Because space programs like NASA continually suffer from immense budget cuts, which can hinder ground-breaking space missions, looking into this golden idea of turning urine to rocket fuel may be the answer to more cost-effective trips to the last frontier.
2 Pig Pee Plastic
Pig urine is currently Denmark’s most disgusting dilemma. The country’s 20 million pigs produce gallons and gallons of urine per day and the environment isn’t too thrilled about it. Fortunately, a company named Agroplast offers a unique solution to this smelly situation. While we really don’t want the words “pig urine” and “plastic spoons” to ever be combined, Agroplast plans on doing exactly that. The Denmark-based company aims to minimize the hassles of pig pee pollution by turning the compounds of urine into plastic precursors to be used in spoons and plates. Because pig urine in itself has no use and is a financial burden to dispose, plastic made from the substance becomes a very attractive solution to the growing pollution caused by pig urine.
Bioplastics—plastic material made from biomass sources—aren’t a new concept. People have been creating them for years from vegetable oil, corn starch, and plant cellulose. However, bioplastics have proven to be more expensive to produce than those made from fossil fuel. Agroplast claims that, unlike other bioplastics, turning pig pee into plastic would cost one-third less to produce than fossil fuel plastics.
1 Self-Healing Rubber
Broken toys and flat tires are but a few shortcomings of using rubber. It’s a conveniently stretchy and soft material that can be molded into various uses, but when exposed to certain circumstances like heat, it breaks easily. Inspired to solve these deficiencies, French physicist Ludwik Liebler turned to urine to create an amazing invention pulled straight out of sci-fi—rubber that heals itself.
This amazing material is created by combining urea and vegetable oil. When snapped into two, this distinct rubber can be simply stuck back together, immediately returning to its original.
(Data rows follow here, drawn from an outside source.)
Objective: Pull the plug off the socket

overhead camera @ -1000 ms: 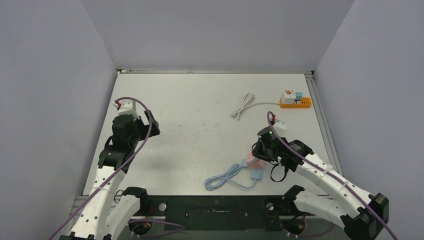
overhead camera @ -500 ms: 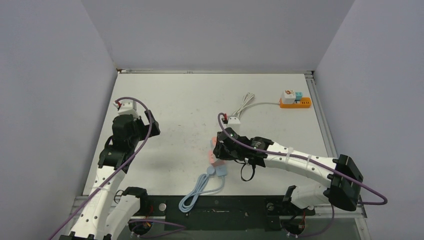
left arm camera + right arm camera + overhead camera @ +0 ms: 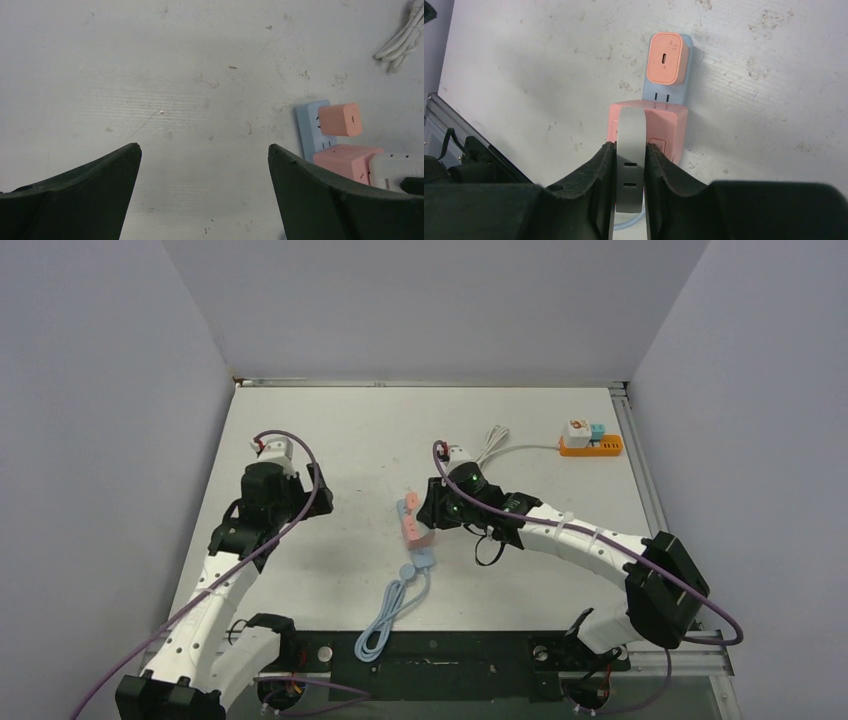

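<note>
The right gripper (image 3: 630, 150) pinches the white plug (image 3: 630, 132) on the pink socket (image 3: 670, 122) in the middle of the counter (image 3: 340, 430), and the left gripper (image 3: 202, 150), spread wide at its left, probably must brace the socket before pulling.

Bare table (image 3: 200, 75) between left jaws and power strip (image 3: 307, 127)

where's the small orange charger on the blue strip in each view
Top external: small charger mid-table, near the picture's centre.
Left wrist: right side, mid-height.
Right wrist: top centre, beyond the grey plug in the jaws.
Shared landmark: the larger pink block beside it.
</note>
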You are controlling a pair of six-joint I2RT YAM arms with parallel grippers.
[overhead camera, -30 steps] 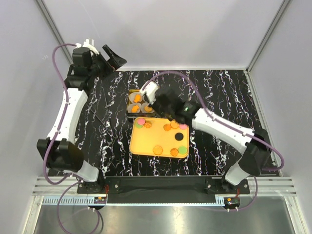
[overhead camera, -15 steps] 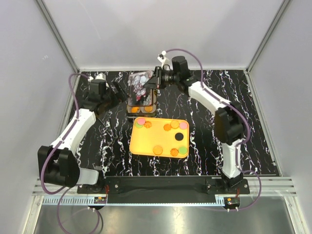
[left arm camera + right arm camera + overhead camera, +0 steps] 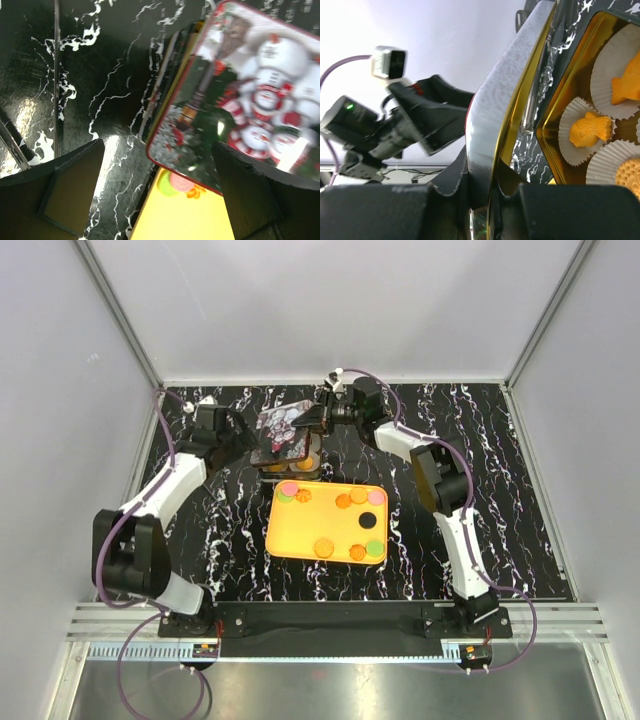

Liebler says that the secret is the fatty acids of the vegetable oil and their reaction to urea, creating a material made of a non-uniform molecular system that doesn’t crystallize and become rigid.
The possible uses of this material are endless. Once nothing more than a science fantasy, self-healing objects such sneakers, gloves, wallets, and tires made of this magical substance may actually be the next ground-breaking leap in technology. Because urine and vegetable oil are renewable and easily accessible, mass production of this wonder material won’t be much of a problem. As the French chemical company Arkema has recently adopted this innovation, we can actually aspire to have self-repairing stuff in the near future.